I need to parse for an XML style sheet:
This is not an XML element; this is an XML "Processing Instruction". That is why you could not find it with your query. To find it you want:
# Find the first xml-stylesheet PI
xss = doc.at_xpath('//processing-instruction("xml-stylesheet")')
# Find every xml-stylesheet PI
xsss = doc.xpath('//processing-instruction("xml-stylesheet")')
Seen in action:
require 'nokogiri'
xml = <<ENDXML
<?xml version="1.0" encoding="UTF-8"?>
<?xml-stylesheet type="text/xsl" href="/templates/disclaimer_en.xsl"?>
<root>Hi Mom!</root>
ENDXML
doc = Nokogiri.XML(xml)
xss = doc.at_xpath('//processing-instruction("xml-stylesheet")')
puts xss.name #=> xml-stylesheet
puts xss.content #=> type="text/xsl" href="/templates/disclaimer_en.xsl"
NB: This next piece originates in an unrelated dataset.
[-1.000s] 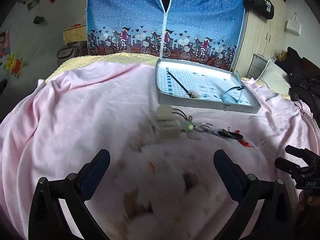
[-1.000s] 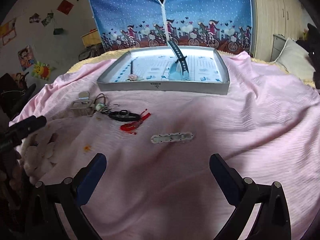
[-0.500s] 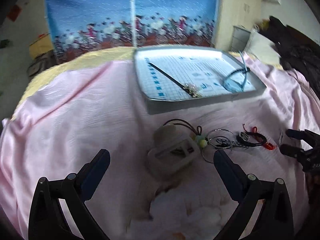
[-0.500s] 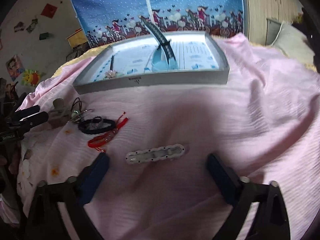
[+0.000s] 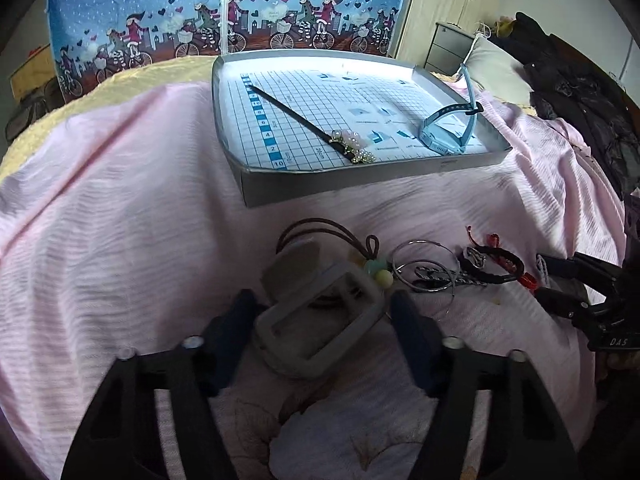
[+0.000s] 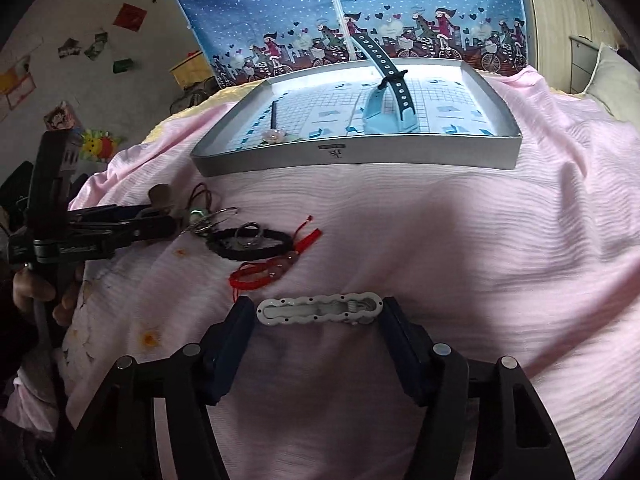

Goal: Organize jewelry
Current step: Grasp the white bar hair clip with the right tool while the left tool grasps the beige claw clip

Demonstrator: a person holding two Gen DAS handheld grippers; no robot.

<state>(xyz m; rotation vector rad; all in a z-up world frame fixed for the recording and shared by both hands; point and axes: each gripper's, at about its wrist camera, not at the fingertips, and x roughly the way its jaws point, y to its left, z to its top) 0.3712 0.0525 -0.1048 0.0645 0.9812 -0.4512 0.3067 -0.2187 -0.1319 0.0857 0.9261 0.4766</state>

Since a Processing Instruction is not an Element, it does not have attributes; you cannot, for example, ask for xss['type']
or xss['href']
; you will need to parse the content as an element if you wish this. One way to do this is:
class Nokogiri::XML::ProcessingInstruction
def to_element
document.parse("<#{name} #{content}/>")
end
end
p xss.to_element['href'] #=> "/templates/disclaimer_en.xsl"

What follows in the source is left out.